Directions:
Would you set down the data that follows, word for word, without any pictures?
--*--
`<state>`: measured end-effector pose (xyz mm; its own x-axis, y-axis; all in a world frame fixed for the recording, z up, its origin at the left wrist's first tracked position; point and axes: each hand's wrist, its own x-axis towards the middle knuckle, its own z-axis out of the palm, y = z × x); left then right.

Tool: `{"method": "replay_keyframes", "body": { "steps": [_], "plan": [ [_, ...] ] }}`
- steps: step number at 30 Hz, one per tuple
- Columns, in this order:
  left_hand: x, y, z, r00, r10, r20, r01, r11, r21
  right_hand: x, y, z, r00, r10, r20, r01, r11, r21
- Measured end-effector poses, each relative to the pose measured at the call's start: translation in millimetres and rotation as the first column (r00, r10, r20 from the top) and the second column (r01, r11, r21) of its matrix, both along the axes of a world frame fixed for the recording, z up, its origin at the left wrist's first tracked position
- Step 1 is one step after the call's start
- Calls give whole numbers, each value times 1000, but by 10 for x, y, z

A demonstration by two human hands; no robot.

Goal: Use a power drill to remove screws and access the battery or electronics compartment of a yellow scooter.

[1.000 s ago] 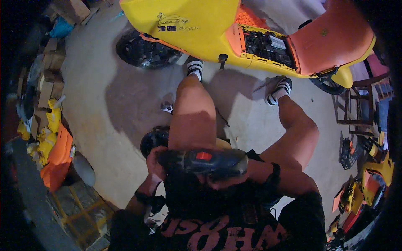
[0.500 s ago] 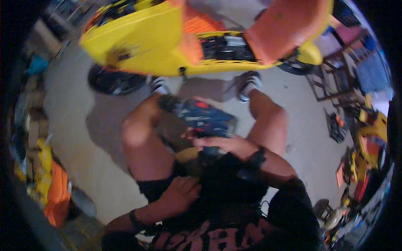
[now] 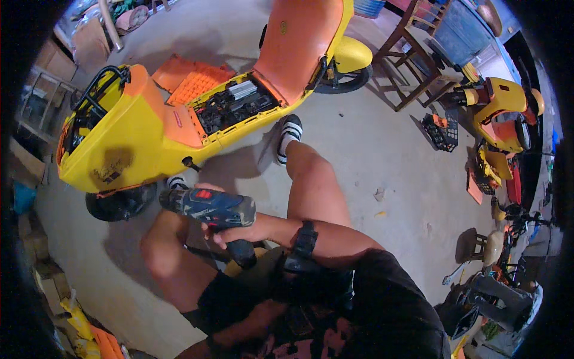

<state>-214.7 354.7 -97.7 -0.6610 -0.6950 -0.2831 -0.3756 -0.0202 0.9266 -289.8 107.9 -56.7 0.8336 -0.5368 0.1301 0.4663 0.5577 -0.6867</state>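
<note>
My right hand [image 3: 239, 232] is wrapped around the handle of a dark blue and black cordless drill [image 3: 218, 206], held above my lap. Its chuck points left, toward the yellow scooter. In the shade against my dark clothing lies my left hand [image 3: 266, 312], its fingers too dim to make out. Ahead of me stands the yellow and orange scooter [image 3: 134, 143] with its front to the left. Black parts and wiring [image 3: 239, 105] show in its uncovered floor compartment.
An orange ribbed panel [image 3: 200, 81] lies on the floor beyond the scooter. To the right are a wooden chair [image 3: 412, 60], a black crate [image 3: 441, 131] and a second, smaller yellow scooter [image 3: 508, 110]. A stool [image 3: 491, 248] and a bending person [image 3: 508, 302] are at lower right.
My view has swung to the right, so the scooter sits further left and lower. The drill stays in my right hand and now points left more plainly. My left hand has sunk into shade.
</note>
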Motion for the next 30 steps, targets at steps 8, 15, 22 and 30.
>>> {"method": "replay_keyframes", "body": {
  "steps": [8, 15, 22, 30],
  "plan": [
    [35, -20, 65, 972, -78, 221, 56, 993, 102, 192, -266, -42, 996, -23, 80, 23, 1000, 2],
    [262, -453, 373, 970, 127, 205, -152, 982, 113, 255, -450, 37, 998, -31, 47, 32, 999, -10],
    [348, -921, 499, 918, 326, 224, -390, 840, 377, 358, -516, 83, 996, -37, 81, 34, 999, 34],
    [277, -1204, 482, 904, 427, 21, -414, 862, 292, 409, -649, 78, 996, -84, 21, 86, 990, -110]
  ]
}}
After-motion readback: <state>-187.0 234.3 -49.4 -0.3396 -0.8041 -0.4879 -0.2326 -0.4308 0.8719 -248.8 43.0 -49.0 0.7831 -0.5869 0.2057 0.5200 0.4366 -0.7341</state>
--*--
Task response:
`<state>`: measured end-effector pose (xyz mm; its own x-axis, y-axis; all in a world frame fixed for the recording, z up, its origin at the left wrist's first tracked position; point and axes: each hand's wrist, its own x-axis towards the middle knuckle, its own z-axis out of the palm, y = z × x); left then right.

Tool: `{"method": "replay_keyframes", "body": { "steps": [_], "plan": [ [_, ...] ] }}`
- steps: step number at 30 Hz, one per tuple
- Columns, in this order:
  left_hand: x, y, z, r00, r10, r20, r01, r11, r21
  right_hand: x, y, z, r00, r10, r20, r01, r11, r21
- Measured end-effector poses, each relative to the pose measured at the call's start: translation in millimetres and rotation as the first column (r00, r10, r20 from the top) and the second column (r01, r11, r21) of its matrix, both along the axes of a world frame fixed for the recording, z up, its origin at the left wrist's first tracked position
- Step 1 is one step after the call's start
- Calls give whole numbers, each value times 1000, but by 10 for x, y, z

A demonstration by two human hands; no robot.

Goal: Use a power drill to remove screws and access the battery or electronics compartment of a yellow scooter.

[1.000 s ago] 
[0.500 s ago] 
[now] 

<state>-214.7 354.7 -97.7 -0.6610 -0.6950 -0.2831 -0.3756 -0.0202 0.9266 -289.8 107.9 -56.7 0.8336 -0.5368 0.1301 0.4663 0.5577 -0.6867</state>
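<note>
My right hand [image 3: 239, 232] is wrapped around the handle of a dark blue and black cordless drill [image 3: 218, 206], held above my lap. Its chuck points left, toward the yellow scooter. In the shade against my dark clothing lies my left hand [image 3: 266, 312], its fingers too dim to make out. Ahead of me stands the yellow and orange scooter [image 3: 134, 143] with its front to the left. Black parts and wiring [image 3: 239, 105] show in its uncovered floor compartment.
An orange ribbed panel [image 3: 200, 81] lies on the floor beyond the scooter. To the right are a wooden chair [image 3: 412, 60], a black crate [image 3: 441, 131] and a second, smaller yellow scooter [image 3: 508, 110]. A stool [image 3: 491, 248] and a bending person [image 3: 508, 302] are at lower right.
My view has swung to the right, so the scooter sits further left and lower. The drill stays in my right hand and now points left more plainly. My left hand has sunk into shade.
</note>
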Motion for the next 30 steps, targets at steps 8, 15, 22 and 30.
>>> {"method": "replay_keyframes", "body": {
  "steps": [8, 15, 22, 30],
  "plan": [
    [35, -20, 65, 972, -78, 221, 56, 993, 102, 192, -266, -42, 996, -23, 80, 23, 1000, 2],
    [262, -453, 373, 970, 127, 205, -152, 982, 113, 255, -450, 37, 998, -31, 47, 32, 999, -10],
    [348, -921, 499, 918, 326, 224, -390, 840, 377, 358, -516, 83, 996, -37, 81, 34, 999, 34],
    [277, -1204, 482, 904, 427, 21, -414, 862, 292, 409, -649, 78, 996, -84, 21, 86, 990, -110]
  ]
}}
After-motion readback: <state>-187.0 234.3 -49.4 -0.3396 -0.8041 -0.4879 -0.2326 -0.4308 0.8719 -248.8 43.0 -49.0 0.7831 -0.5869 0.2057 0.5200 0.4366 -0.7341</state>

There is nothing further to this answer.